L’humour ne se refuse à rien ou presque. L’histoire nous a appris que, traités avec doigté, plusieurs sujets parfois tabous peuvent tirer de francs sourires sans que leur gravité en soit altérée. Aussi la Grande Guerre, la Der des Ders, selon le souhait formulé par les nations du monde endeuillées de millions de morts, n’a-t-elle a priori rien d’amusant en soi. Pourtant, Bernard Andrès montre dans son plus récent opuscule, composé de deux essais parus auparavant dans Les Cahiers des Dix, que le « rire armé », cette « arme de distraction massive », selon la belle formule de Matthieu Frachon, a permis à de nombreux troufions de survivre à la terrible réalité du combat.
Quelque 35 000 Canadiens français ont pris part à la Première Guerre mondiale. Ce sont des Poilus, des poils-aux-pattes, comme on les appellera, moins en raison de leur pilosité abondante que de leur courage remarquable et de leur vaillance à toute épreuve. De ce nombre, Andrès a retenu un corpus principal de six auteurs. Des relations, des carnets et des journaux des tranchées, dont certains sont inédits, rédigés par un sergent-major, un légionnaire, des sergents infirmiers, montrent que la guerre ne se mène jamais sur un seul front, que son expérience est vécue bien différemment selon que l’on est simple pioupiou ou haut gradé. Pour chacun de ces mobilisés toutefois, l’humour, le rire, parfois l’autodérision, ont constitué une stratégie de dédramatisation vitale.
Le rire est salvateur, nous dit le professeur émérite de l’UQAM. Il maintient une distance face à l’horreur du conflit, permet d’entretenir le moral de troupes faisant face à des hostilités qui s’éternisent.
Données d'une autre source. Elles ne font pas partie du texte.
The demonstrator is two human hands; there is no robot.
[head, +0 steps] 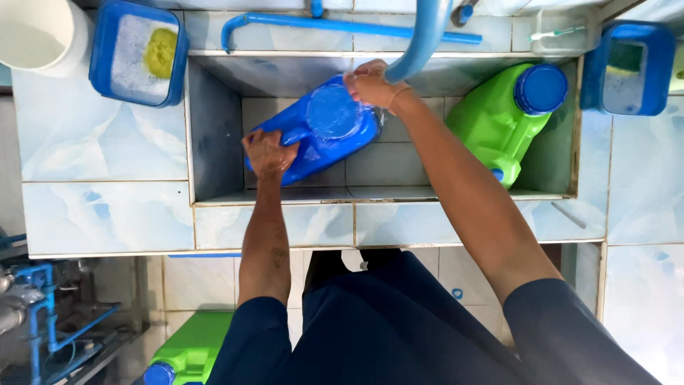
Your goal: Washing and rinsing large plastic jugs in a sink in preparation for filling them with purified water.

Moquer les gloires usurpées, la rigidité de la hiérarchie militaire, la propagande patriotarde officielle : les motifs de la raillerie sont nombreux, mais ses visées sont prioritairement subversives. On brocarde ainsi l’ennemi, de même que les profiteurs de guerre restés en arrière, couvant sereinement leurs profits engrangés sur le dos des sacrifiés. Ouvrage savant et sérieux, L’humour des Poilus canadiens-français de la Grande Guerre exploite un matériau original, dans une perspective qui l’est tout autant. Le constat qui se dégage de l’ensemble est que l’humour est moins dirigé vers la guerre en elle-même, que vers la nature profonde de cette étrange créature, l’homme, capable des pires bassesses comme des plus hautes vertus.